No One Asked for This: Essays

With dry wit, a brave openness and unfiltered honesty, No One Asked for This by Cazzie David (creator and star of Eighty-Sixed) cracks open the reality of living with anxiety.

David rarely leaves her house because of her "five anxiety disorders." Even alone, she acts as though she's "being filmed," humiliated even while showering.
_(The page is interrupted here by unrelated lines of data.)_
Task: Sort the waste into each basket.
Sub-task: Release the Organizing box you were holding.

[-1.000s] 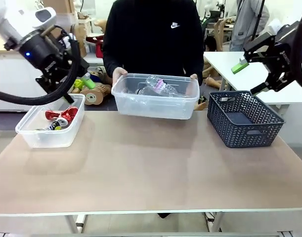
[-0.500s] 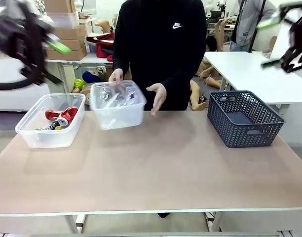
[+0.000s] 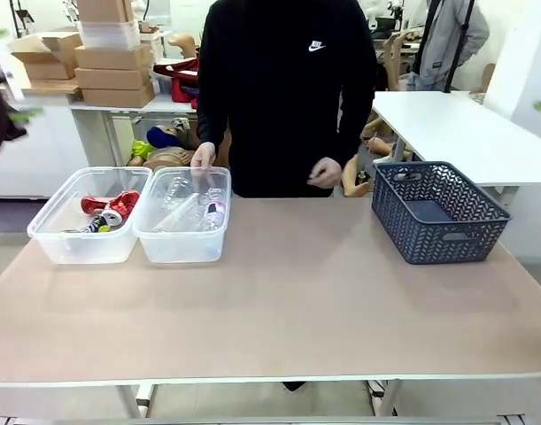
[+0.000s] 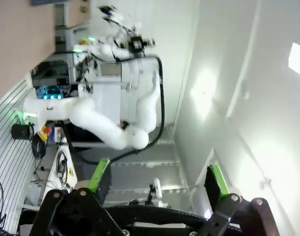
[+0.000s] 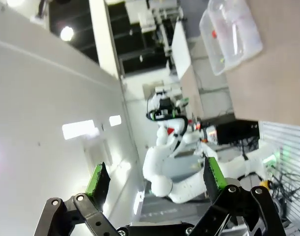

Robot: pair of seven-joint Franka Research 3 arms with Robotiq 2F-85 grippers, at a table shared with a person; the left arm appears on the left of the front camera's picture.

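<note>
Our left gripper and right gripper are both spread wide and empty, turned up toward the ceiling and walls in the wrist views. In the front view they have swung out from above the table since a second ago; only blurred green traces remain at the picture's edges.

On the table, the bottle tub has come down from the person's hands and now sits just beside the can tub, on its right, apparently touching. We judge the sorting done, or nearly so. The can tub holds red-and-silver cans; the bottle tub holds clear bottles.

The grey basket stands well to the right of the can tub, looking empty.

Beyond, the person's hand rests at the bottle tub's far rim; the other hand hangs free.
</note>
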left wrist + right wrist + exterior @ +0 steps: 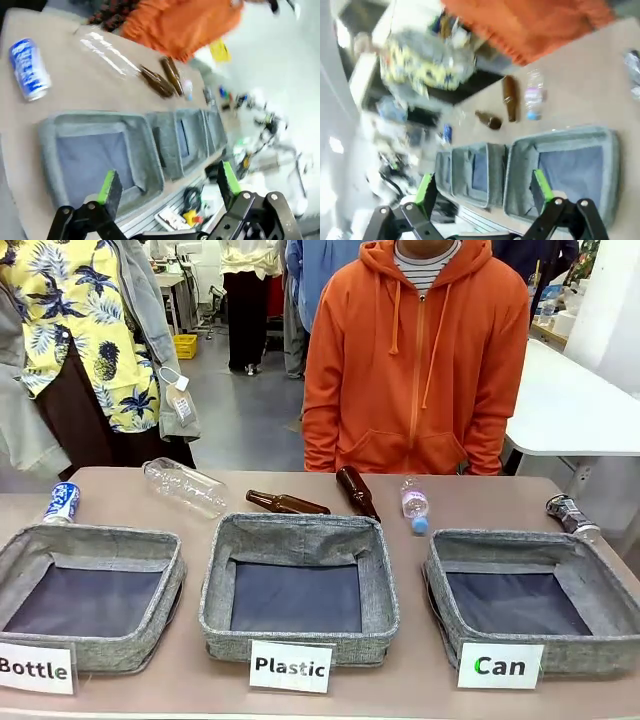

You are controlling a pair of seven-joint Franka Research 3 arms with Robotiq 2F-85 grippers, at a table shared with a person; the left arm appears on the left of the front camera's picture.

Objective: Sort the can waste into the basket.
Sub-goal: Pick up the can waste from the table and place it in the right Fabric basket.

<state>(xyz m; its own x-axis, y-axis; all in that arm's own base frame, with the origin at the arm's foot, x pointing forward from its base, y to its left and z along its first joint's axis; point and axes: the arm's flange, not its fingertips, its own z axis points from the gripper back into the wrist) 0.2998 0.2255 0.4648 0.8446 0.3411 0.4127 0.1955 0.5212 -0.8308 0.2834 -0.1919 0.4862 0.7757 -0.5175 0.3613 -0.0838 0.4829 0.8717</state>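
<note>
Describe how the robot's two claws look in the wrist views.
The left claw and the right claw match: each has two black, jointed linkage fingers with silver pivot pins, tipped with bright green pads.

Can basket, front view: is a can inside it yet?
No; the basket holds nothing, and the black can lies outside, beyond its far rim.

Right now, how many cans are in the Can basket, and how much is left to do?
Nothing is done yet: the square grey woven basket labelled "Can" holds no cans. Nothing is in hand either: the robot's left hand and right hand are open and hold nothing. Both cans are left to sort: the small dented blue can lies at the far left, the small dented black can at the far right.
</note>
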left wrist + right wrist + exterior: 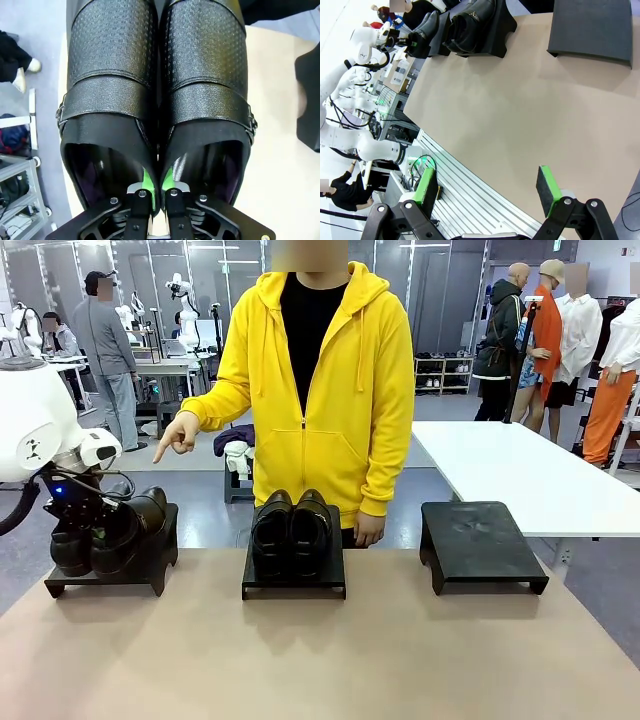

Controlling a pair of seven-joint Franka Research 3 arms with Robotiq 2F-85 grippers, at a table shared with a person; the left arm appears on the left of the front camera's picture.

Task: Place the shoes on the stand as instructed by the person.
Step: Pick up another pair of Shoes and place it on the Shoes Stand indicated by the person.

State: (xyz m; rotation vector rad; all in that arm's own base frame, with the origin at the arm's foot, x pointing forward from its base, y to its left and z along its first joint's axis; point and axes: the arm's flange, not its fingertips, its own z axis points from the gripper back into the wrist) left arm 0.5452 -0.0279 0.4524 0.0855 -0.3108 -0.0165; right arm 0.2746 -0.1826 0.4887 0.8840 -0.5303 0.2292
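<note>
In the front view, three black stands sit in a row near the far edge of the table (320, 660). The left stand (110, 575) holds a pair of shoes (115, 530). The left gripper (85, 515) is down on this pair. The middle stand (294, 575) holds the other pair (291, 530), side by side, with the toes toward the near edge. The right stand (480, 540) has a bare top. The person (320, 390) stands behind the far edge, right behind the middle stand. One hand (178, 435) points a finger down at the left stand. The other hand (369, 530) hangs by the middle stand. A white table (520, 475) stands behind, to the right.

In the left wrist view, the two shoes (160, 85) sit close together, touching. The left gripper (156, 192) has a finger inside each shoe, and it pinches the two inner walls together between its green pads (146, 180).

In the right wrist view, the right gripper (490, 187) hangs over the near edge of the table (520, 115), with its fingers spread wide and nothing between them. Far off along the top, the shoes (422, 35) on the left stand and the other pair (470, 27) show, and the bare stand (592, 27) sits in the corner.
</note>
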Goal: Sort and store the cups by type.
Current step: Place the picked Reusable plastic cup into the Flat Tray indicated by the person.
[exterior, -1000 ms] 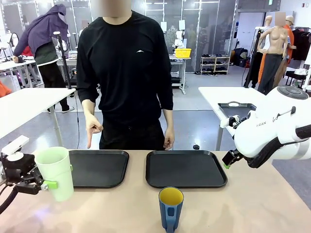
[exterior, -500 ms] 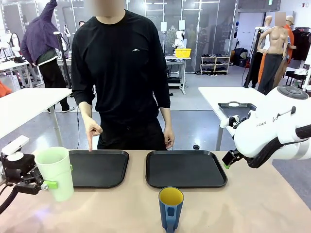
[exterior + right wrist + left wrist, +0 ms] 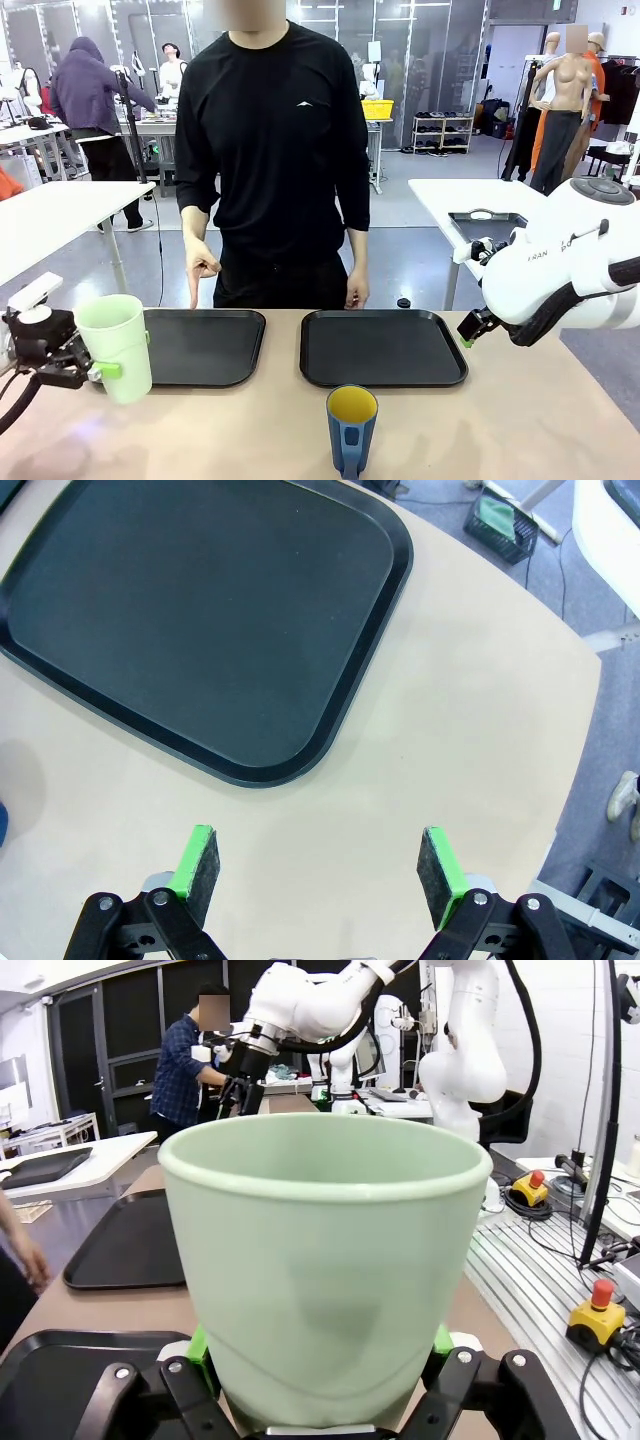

When she does go out, she struggles to enjoy herself, worrying instead about logistics or if she'll eat too much before sex. "People sage their homes after I leave," she says, aware of her overzealous self-loathing, particularly after breakups. Yet David has fun exposing her psyche. She shares a chart so readers can tell if they're pretty or, like her, "almost pretty"; lists the "condom excuses" she's heard (they "cut off the circulation"); drafts imaginary tweets ("Placing my cat around my neck hoping she digs her claws into my throat"); and recommends against getting a cat for anxiety as she did.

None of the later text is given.